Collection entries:
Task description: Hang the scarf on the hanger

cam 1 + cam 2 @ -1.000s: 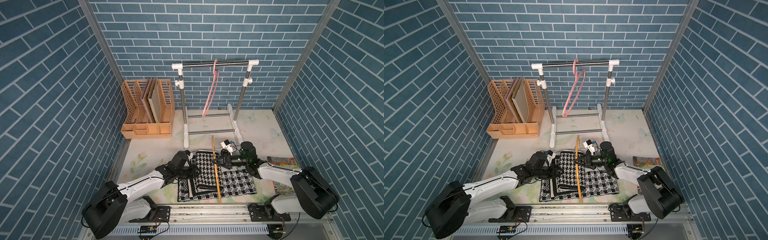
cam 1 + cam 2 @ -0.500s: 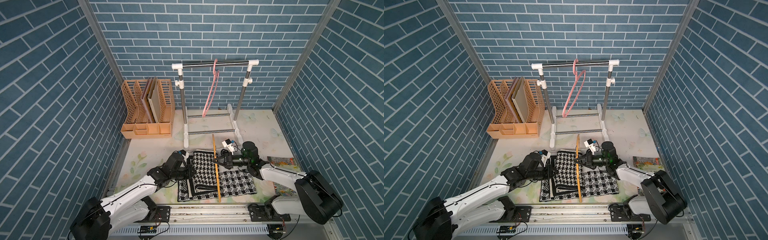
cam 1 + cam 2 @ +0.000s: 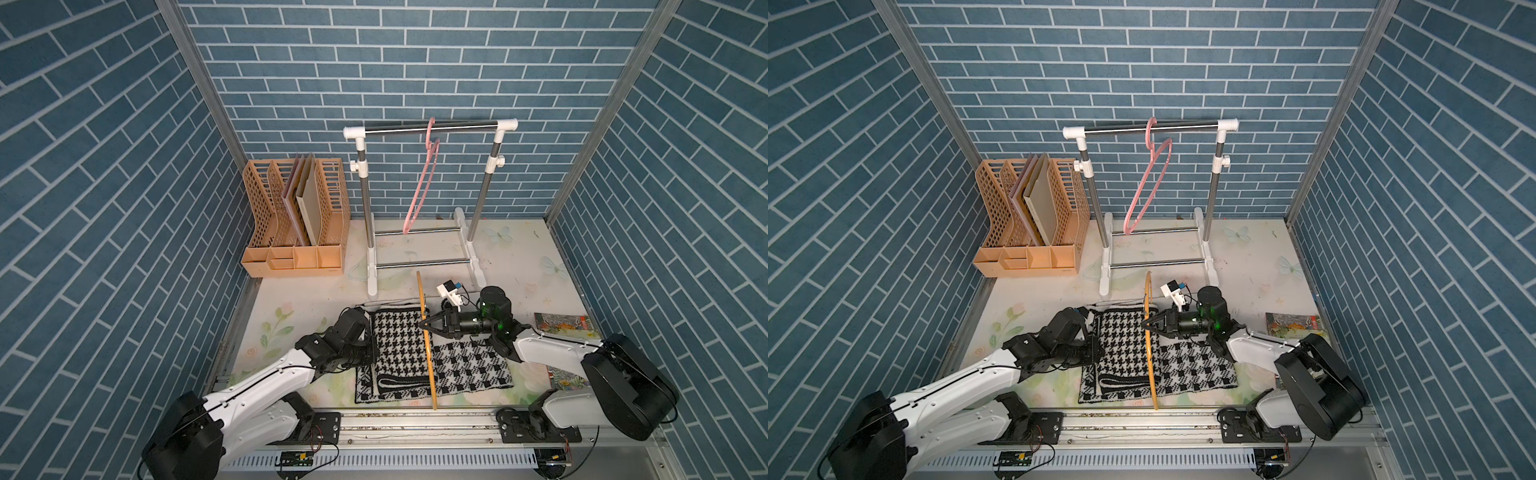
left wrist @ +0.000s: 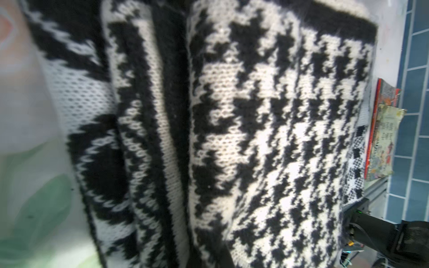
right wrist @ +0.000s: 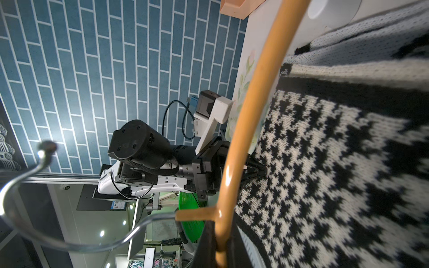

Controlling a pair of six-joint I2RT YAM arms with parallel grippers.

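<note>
- Currently, the black-and-white scarf (image 3: pixel 401 345) lies on the table (image 3: pixel 511 266), in front of the rack (image 3: pixel 461 126) and between both arms.
- The left gripper (image 5: pixel 258 172) is closed on the scarf's left edge.
- The right gripper (image 3: pixel 424 327) is clamped on the yellow hanger (image 3: pixel 429 365), which stands on edge above the scarf.

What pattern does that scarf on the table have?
The scarf is a black-and-white houndstooth knit, seen most clearly in the left wrist view.
</note>
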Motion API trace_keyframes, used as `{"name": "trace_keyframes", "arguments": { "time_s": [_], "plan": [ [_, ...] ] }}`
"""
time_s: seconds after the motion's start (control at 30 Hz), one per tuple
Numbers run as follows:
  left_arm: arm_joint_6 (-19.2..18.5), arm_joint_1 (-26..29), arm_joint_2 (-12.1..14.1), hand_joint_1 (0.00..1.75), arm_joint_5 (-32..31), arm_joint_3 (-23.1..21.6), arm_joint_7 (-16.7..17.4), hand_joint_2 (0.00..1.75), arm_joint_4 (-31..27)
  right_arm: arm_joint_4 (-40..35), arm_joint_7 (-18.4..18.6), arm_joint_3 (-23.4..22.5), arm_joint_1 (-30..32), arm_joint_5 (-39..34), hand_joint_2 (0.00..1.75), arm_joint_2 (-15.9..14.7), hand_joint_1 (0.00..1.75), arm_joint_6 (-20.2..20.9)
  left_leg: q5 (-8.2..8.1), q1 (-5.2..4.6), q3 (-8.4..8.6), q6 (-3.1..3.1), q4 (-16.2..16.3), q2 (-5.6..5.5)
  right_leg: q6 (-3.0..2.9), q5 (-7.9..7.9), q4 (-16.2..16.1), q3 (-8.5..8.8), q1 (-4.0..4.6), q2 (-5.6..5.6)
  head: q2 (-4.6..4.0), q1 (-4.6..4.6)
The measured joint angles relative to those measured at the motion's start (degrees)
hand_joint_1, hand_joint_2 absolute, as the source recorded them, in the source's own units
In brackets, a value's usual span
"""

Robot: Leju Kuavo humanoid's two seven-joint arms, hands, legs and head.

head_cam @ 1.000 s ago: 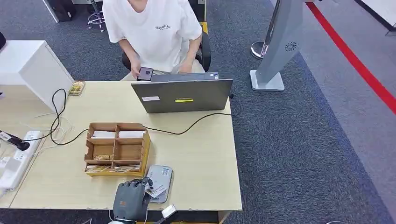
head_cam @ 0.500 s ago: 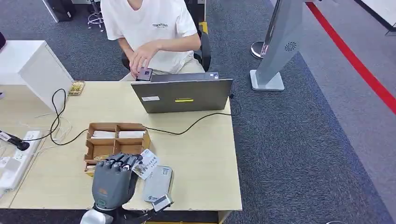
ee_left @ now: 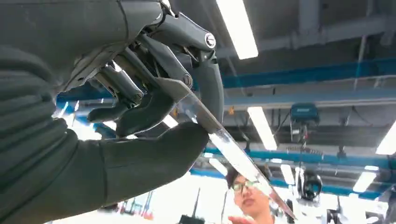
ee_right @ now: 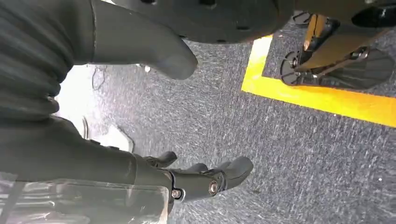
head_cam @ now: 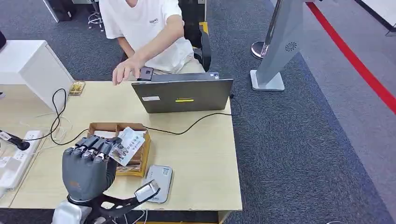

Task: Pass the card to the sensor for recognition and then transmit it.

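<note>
My left hand [head_cam: 88,169] is raised above the table's near edge and pinches a white printed card [head_cam: 129,145] between thumb and fingers. The card hangs over the cardboard box [head_cam: 141,162]. In the left wrist view the card [ee_left: 224,140] shows edge-on, clamped under the fingers [ee_left: 161,88], with a person's face beyond it. The grey card sensor [head_cam: 159,180] lies flat on the table to the right of my hand, apart from the card. My right hand [ee_right: 201,179] hangs over the carpet with nothing in it, fingers loosely spread.
A person sits behind the desk with one hand [head_cam: 122,70] stretched out over the far edge, beside a phone [head_cam: 145,73]. An open laptop [head_cam: 183,95] stands at the back, its cable crossing the table. A power strip [head_cam: 14,163] and wires lie at the left.
My left hand has lifted the card off the sensor and carried it up and to the left, over the box. The person's arm has reached out toward the table's far edge.
</note>
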Motion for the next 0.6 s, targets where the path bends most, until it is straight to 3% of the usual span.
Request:
{"name": "trace_keyframes", "arguments": {
  "time_s": [0.13, 0.23, 0.3, 0.4, 0.5, 0.6],
  "plan": [
    [-0.1, -6.8, 4.4, 1.75, 0.0, 5.4, 1.8, 1.75, 4.4, 0.0, -0.3, 0.5, -0.2, 1.1, 1.75, 0.0, 0.00, 0.6, 0.16, 0.07, 0.00, -0.12, 0.0, -0.01, -0.05, 0.05, 0.0, -0.01, 0.05, -0.01, 0.00, 0.00],
    [-0.1, -13.4, 11.1, 1.75, 0.0, 5.9, 12.2, 1.75, 10.9, 0.0, -0.2, 1.0, -0.3, 2.2, 1.75, 0.0, 0.00, 0.9, 0.21, 0.15, -0.01, -0.21, 0.0, 0.01, -0.12, 0.13, 0.1, -0.06, 0.10, 0.01, 0.00, -0.04],
    [-0.1, -18.2, 15.8, 1.75, 0.0, 4.1, 19.6, 1.75, 15.8, 0.0, 0.7, 1.6, -0.3, 3.0, 1.75, 0.0, 0.00, 0.9, 0.30, 0.22, -0.05, -0.33, 0.0, 0.01, -0.22, 0.20, 0.1, -0.14, 0.13, 0.02, 0.00, -0.11],
    [-0.1, -23.1, 20.4, 1.75, 0.0, 0.6, 24.1, 1.75, 20.9, 0.0, 1.6, 2.0, -0.4, 3.6, 1.75, 0.0, 0.00, 1.1, 0.31, 0.22, -0.06, -0.34, 0.0, 0.00, -0.23, 0.20, 0.1, -0.15, 0.14, 0.02, 0.00, -0.13],
    [-0.1, -27.4, 23.5, 1.75, 0.0, -5.2, 30.4, 1.75, 26.5, 0.0, 3.0, 2.7, -0.5, 4.4, 1.75, 0.0, 0.00, 1.6, 0.31, 0.21, -0.10, -0.33, 0.0, 0.04, -0.23, 0.22, 0.1, -0.16, 0.14, 0.08, 0.00, -0.07],
    [-0.1, -29.1, 25.3, 1.75, 0.0, -8.5, 31.5, 1.75, 29.3, 0.0, 3.5, 3.1, -0.5, 4.9, 1.75, 0.0, 0.00, 1.9, 0.30, 0.19, -0.11, -0.33, 0.0, 0.07, -0.21, 0.23, 0.1, -0.19, 0.13, 0.16, 0.00, -0.07]
  ]
}}
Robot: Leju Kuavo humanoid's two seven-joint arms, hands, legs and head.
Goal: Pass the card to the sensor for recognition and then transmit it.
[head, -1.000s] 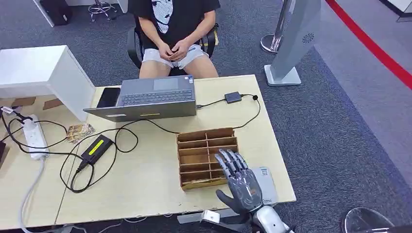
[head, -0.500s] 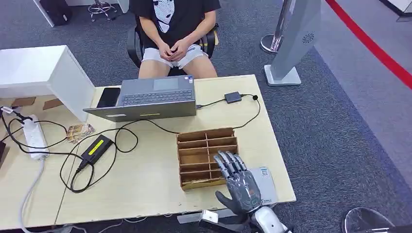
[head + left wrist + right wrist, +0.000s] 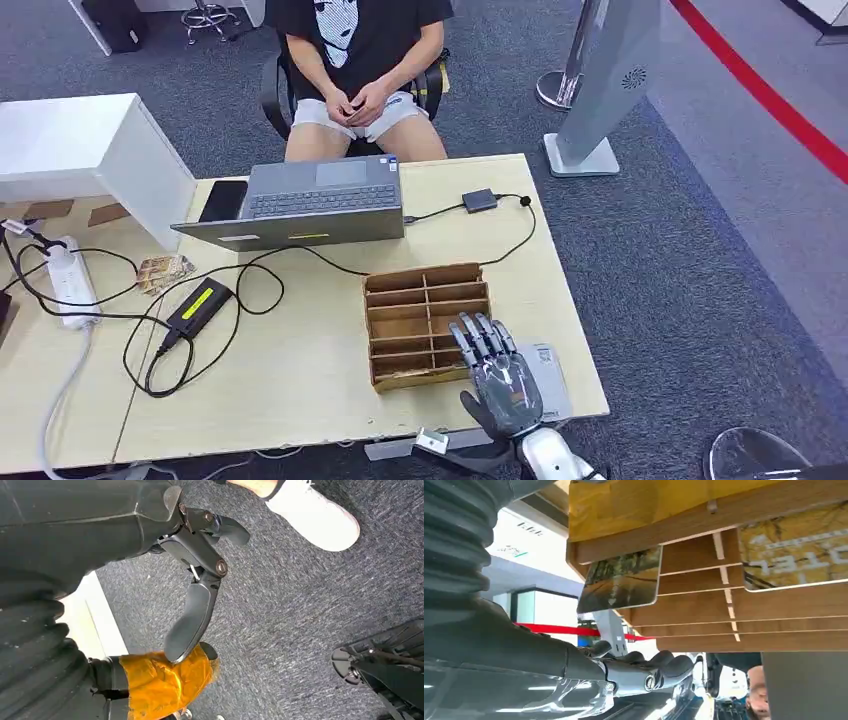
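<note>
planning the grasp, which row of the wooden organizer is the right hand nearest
The front row of the wooden organizer, the one at the table's near edge holding cards. The right hand hovers beside it; the other rows lie further back toward the laptop.

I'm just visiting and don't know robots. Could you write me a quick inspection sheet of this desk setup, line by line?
Surface: pale wooden table, no damage seen.
Job's things: wooden slotted card rack; cards sit in its slots; grey sensor pad beside the rack.
Clutter: laptop, phone, white box.
Hands: right hand over the rack's near corner, fingers spread, holding nothing; left hand hangs over carpet.
Cables: power strip, charger brick, looped black leads.
Surroundings: seated person, grey pillar stand, red floor line.
</note>
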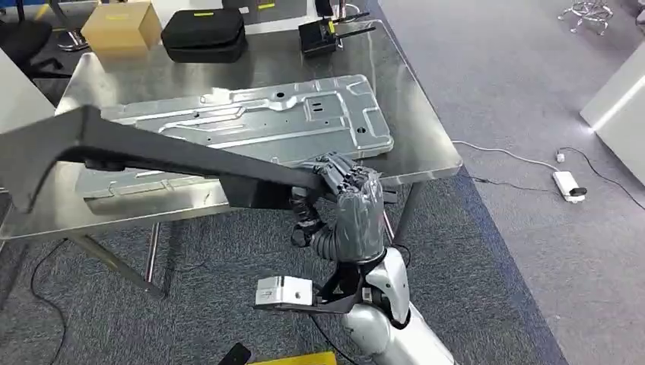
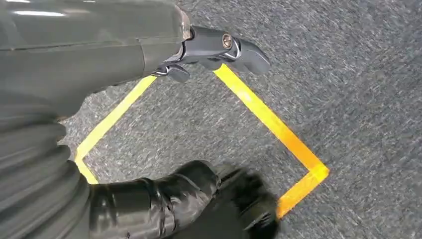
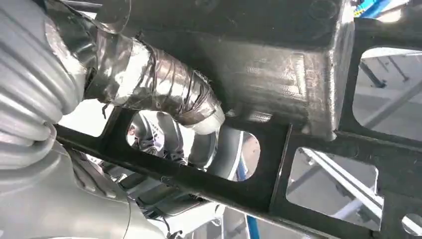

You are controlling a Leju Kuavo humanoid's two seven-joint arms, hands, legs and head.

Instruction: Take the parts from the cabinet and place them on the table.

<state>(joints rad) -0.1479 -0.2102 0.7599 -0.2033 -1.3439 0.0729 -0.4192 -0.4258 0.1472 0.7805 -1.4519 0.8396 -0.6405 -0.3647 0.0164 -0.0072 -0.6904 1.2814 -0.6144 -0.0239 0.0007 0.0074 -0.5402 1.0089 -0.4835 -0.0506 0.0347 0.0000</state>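
Note:
My right hand (image 1: 354, 205) grips one end of a long dark metal part (image 1: 152, 156) just off the front edge of the steel table (image 1: 414, 106). The part reaches left across the table's front, above a large silver stamped panel (image 1: 251, 122) lying flat on the tabletop. In the right wrist view the taped thumb (image 3: 159, 89) presses against the dark part (image 3: 278, 74), which has several cut-out windows. In the left wrist view my left hand (image 2: 89, 64) hangs over the grey carpet, fingers apart and holding nothing.
At the table's far edge stand a cardboard box (image 1: 122, 26), a black case (image 1: 204, 34) and a black device with antennas (image 1: 319, 36). A white power block (image 1: 569, 185) with cables lies on the carpet to the right. Yellow floor tape (image 2: 268, 122) runs below my left hand.

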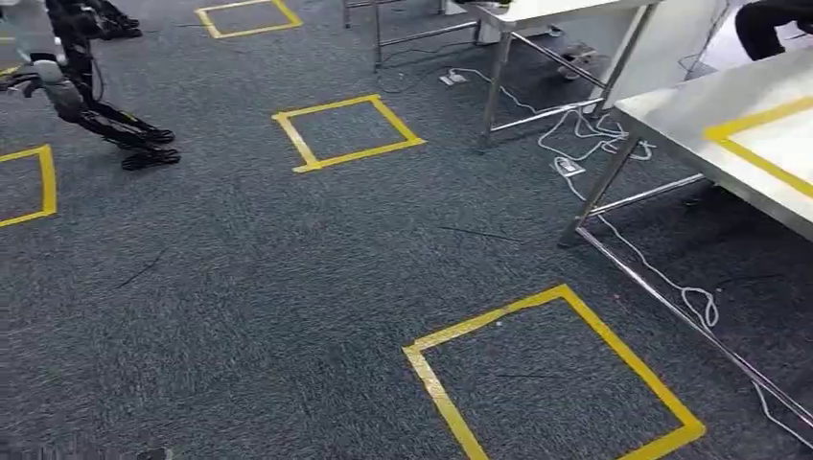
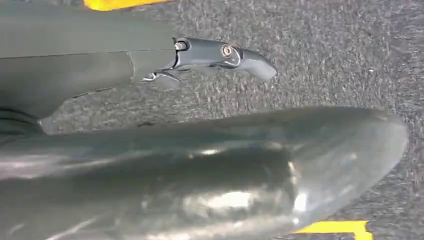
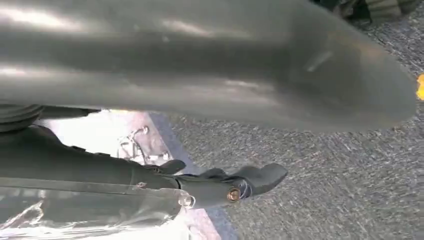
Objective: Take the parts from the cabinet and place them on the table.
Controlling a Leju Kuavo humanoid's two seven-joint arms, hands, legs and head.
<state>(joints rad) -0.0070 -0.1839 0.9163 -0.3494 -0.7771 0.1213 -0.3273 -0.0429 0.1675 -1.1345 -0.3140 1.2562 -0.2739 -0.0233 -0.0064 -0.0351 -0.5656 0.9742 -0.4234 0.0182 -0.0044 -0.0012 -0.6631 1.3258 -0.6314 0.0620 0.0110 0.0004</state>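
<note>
Dark grey carpet covers the floor in the head view, marked with squares of yellow tape.

**Surroundings**
- A metal-legged table stands at the right edge of the head view. Its pale top carries a yellow tape outline.
- A second table stands farther back, near the top of the view.
- White cables trail across the carpet between and under the two tables.
- Another robot, dark-legged, stands at the upper left, well apart from the tables.

**Left hand**
- The left hand hangs above the carpet.
- Its dark fingers are stretched out straight, apart from the thick grey thumb.
- Nothing lies between the thumb and the fingers; the hand is empty.

**Right hand**
- The right hand also hangs above the carpet, its dark fingers extended.
- A clear plastic bag with small metal parts inside lies right against the fingers, on the side away from the thumb.
- Glare on the plastic hides the contact, so it cannot be told whether the hand grips the bag or only rests beside it.
</note>
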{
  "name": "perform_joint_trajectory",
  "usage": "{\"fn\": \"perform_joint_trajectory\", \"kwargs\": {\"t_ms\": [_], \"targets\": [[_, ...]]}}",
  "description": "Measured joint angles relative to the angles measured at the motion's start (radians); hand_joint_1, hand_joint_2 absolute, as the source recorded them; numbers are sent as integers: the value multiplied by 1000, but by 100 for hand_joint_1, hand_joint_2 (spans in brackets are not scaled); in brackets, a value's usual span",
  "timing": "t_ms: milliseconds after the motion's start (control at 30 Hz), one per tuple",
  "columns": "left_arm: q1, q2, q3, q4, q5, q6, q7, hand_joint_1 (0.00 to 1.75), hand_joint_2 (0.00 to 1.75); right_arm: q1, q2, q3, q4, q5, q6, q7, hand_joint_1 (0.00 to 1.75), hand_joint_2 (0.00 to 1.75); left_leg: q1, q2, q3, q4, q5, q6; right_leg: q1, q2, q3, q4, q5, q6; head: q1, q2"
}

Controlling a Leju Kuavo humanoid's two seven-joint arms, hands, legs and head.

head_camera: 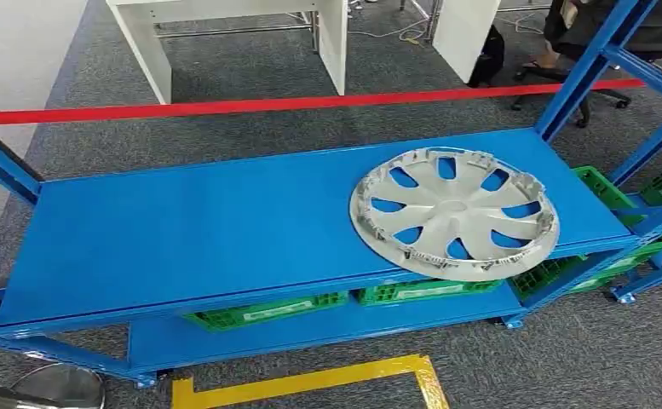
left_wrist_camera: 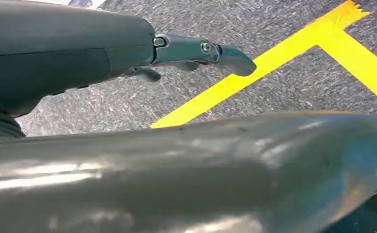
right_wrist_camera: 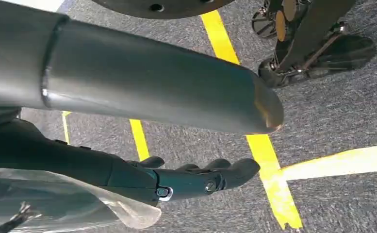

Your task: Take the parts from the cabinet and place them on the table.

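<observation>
A silver wheel cover point(head_camera: 455, 213) lies flat on the right part of the blue cabinet shelf point(head_camera: 182, 230), its near rim reaching the shelf's front edge. My left hand point(left_wrist_camera: 196, 51) hangs over grey carpet with its fingers stretched out and nothing in them. In the right wrist view my right hand point(right_wrist_camera: 201, 177) also hangs above the floor, fingers extended and apart, holding nothing. Both hands are well away from the wheel cover.
Green crates point(head_camera: 267, 308) sit on the lower shelf, more at the right point(head_camera: 600, 187). Blue uprights point(head_camera: 587, 68) frame the right end. A red tape point(head_camera: 225, 107) runs behind; white desks point(head_camera: 327, 43) and a seated person point(head_camera: 617, 25) beyond. Yellow floor tape point(head_camera: 310, 383) lies near.
</observation>
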Motion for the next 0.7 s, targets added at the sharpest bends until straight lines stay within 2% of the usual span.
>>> {"fn": "perform_joint_trajectory", "kwargs": {"t_ms": [367, 500, 567, 600, 633, 667, 700], "targets": [[1, 1, 9, 0, 4, 0, 4, 0, 0, 0, 0, 0, 0, 5, 2, -2, 0, 0, -4, 0, 0, 4, -2, 3, -3, 0, 0, -1, 2, 3, -1, 0], [2, 3, 14, 0, 5, 1, 4, 0, 0, 0, 0, 0, 0, 7, 2, -2, 0, 0, -8, 0, -1, 8, -5, 12, -7, 0, 2, -3, 3, 11, -1, 0], [3, 5, 15, 0, 7, 1, 4, 0, 0, -2, 1, 0, 0, 8, 2, -3, 0, 0, -8, 0, 1, -4, 2, 22, -8, -1, 7, -9, 7, 20, -1, 0], [3, 3, 15, 0, 7, 2, 4, 0, 0, -3, 1, 0, 0, 9, 2, -3, 0, 0, 4, 1, 9, -20, 13, 30, -9, 2, 1, -6, -1, 23, 0, 0], [3, 3, 15, 0, 7, 3, 4, 0, 0, -2, 1, 0, 0, 9, 2, -4, 0, 0, 2, 1, 12, -29, 16, 34, -8, 8, -9, 16, -20, 25, 1, 0], [3, 3, 16, 0, 7, 4, 4, 0, 0, -3, 1, 0, 0, 9, 2, -4, 0, 0, 2, 1, 10, -29, 19, 38, -9, 14, -43, 82, -59, 26, 7, 0], [3, 3, 16, 0, 7, 4, 4, 0, 0, -3, 1, 0, 0, 9, 2, -4, 0, 0, 2, 2, 8, -29, 19, 38, -9, 16, -83, 164, -96, 29, 8, 0]]}}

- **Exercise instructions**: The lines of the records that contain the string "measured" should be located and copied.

- **Exercise result**:
The measured joint angles relative to those measured at the motion's start (degrees)
  "description": "Measured joint angles relative to the angles measured at the motion's start (radians); hand_joint_1, hand_joint_2 absolute, as the source recorded them; numbers are sent as integers: the value multiplied by 1000, but by 100 for hand_joint_1, hand_joint_2 (spans in brackets are not scaled); in brackets, a value's usual span",

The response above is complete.